## What is needed
Search the data below for the word "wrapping" and copy each line that holds it.

--- Records supplied Enclosed Below ---

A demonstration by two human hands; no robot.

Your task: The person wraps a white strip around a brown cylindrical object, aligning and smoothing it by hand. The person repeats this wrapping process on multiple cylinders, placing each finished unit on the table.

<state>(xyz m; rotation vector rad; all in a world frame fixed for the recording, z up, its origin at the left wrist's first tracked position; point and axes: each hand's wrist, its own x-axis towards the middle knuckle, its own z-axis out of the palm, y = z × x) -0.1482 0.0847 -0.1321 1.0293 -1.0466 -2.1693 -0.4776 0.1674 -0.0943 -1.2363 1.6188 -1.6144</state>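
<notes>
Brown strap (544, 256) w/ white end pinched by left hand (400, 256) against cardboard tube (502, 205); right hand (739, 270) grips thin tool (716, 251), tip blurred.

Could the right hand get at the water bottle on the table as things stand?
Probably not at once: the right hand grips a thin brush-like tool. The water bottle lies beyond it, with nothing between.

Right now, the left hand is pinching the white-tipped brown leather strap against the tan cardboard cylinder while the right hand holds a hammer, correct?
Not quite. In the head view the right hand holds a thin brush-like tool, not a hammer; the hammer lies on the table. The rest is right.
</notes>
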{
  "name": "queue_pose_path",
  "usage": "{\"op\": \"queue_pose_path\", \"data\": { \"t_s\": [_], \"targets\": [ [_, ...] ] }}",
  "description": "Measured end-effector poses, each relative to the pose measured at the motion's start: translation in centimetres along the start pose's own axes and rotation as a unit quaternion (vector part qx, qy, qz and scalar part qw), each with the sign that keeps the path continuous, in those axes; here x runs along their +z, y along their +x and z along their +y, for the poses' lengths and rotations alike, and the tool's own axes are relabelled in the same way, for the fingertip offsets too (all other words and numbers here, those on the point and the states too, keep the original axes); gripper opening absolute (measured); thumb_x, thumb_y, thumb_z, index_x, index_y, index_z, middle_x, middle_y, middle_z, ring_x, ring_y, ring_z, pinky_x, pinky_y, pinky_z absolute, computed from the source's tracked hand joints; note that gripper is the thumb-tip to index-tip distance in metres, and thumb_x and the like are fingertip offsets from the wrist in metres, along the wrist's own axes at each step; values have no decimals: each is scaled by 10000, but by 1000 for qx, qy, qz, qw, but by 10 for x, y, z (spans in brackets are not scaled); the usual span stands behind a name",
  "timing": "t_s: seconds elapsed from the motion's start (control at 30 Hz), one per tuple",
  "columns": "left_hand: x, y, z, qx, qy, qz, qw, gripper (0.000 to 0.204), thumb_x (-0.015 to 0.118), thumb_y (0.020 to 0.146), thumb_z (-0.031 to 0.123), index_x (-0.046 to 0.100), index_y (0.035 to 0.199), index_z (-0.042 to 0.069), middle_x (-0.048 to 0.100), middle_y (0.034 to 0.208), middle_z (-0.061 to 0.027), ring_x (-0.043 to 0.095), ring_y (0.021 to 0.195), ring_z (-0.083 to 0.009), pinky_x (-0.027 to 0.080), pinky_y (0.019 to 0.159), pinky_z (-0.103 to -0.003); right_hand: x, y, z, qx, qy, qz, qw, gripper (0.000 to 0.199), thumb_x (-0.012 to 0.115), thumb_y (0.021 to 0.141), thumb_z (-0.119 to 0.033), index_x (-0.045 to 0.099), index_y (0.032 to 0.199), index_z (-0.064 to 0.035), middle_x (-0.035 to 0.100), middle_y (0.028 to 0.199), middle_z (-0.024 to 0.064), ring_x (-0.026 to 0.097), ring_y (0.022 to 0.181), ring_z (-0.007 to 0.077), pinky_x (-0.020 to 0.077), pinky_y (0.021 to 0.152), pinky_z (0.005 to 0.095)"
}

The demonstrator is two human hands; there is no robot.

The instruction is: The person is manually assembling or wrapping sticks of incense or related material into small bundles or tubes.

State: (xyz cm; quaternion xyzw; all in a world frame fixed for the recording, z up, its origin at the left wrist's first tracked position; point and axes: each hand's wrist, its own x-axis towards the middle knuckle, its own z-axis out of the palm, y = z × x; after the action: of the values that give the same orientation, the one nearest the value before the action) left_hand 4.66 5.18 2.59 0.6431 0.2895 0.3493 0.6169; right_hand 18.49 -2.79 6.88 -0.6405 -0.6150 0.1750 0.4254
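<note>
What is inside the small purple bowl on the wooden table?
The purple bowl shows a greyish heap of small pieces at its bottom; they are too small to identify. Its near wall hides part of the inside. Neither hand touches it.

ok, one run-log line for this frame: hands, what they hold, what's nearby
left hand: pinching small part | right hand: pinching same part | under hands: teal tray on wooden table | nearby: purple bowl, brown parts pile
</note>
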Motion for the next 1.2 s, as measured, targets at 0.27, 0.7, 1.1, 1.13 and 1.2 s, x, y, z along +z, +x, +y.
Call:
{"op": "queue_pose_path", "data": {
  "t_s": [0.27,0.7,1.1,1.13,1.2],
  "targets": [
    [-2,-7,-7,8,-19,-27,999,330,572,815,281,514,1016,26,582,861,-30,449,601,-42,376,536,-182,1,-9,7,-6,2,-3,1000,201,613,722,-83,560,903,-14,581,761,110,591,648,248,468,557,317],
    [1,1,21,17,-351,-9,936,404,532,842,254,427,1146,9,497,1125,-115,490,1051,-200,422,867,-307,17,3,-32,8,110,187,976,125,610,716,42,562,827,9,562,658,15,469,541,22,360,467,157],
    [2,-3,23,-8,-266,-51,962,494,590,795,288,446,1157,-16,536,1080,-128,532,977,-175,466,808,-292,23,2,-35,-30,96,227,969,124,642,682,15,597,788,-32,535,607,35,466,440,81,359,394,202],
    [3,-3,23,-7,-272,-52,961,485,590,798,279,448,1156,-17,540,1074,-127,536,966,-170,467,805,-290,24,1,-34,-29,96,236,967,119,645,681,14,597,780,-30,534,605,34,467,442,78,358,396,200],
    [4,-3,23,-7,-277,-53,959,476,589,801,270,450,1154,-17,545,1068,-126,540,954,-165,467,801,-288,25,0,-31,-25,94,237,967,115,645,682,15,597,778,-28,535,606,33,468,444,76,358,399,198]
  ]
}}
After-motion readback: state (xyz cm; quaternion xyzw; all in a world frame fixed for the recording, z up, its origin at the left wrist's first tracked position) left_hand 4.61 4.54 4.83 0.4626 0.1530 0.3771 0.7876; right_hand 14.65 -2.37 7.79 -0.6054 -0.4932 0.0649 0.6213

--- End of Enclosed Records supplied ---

## Task output
Your task: The person wraps a white strip around a brown cylindrical object, aligning and smoothing it by hand. The person repeats this wrapping process on multiple cylinders, placing each finished unit on the table.
The instruction is: The person is manually assembling or wrapping sticks of incense or related material into small bundles or tubes.

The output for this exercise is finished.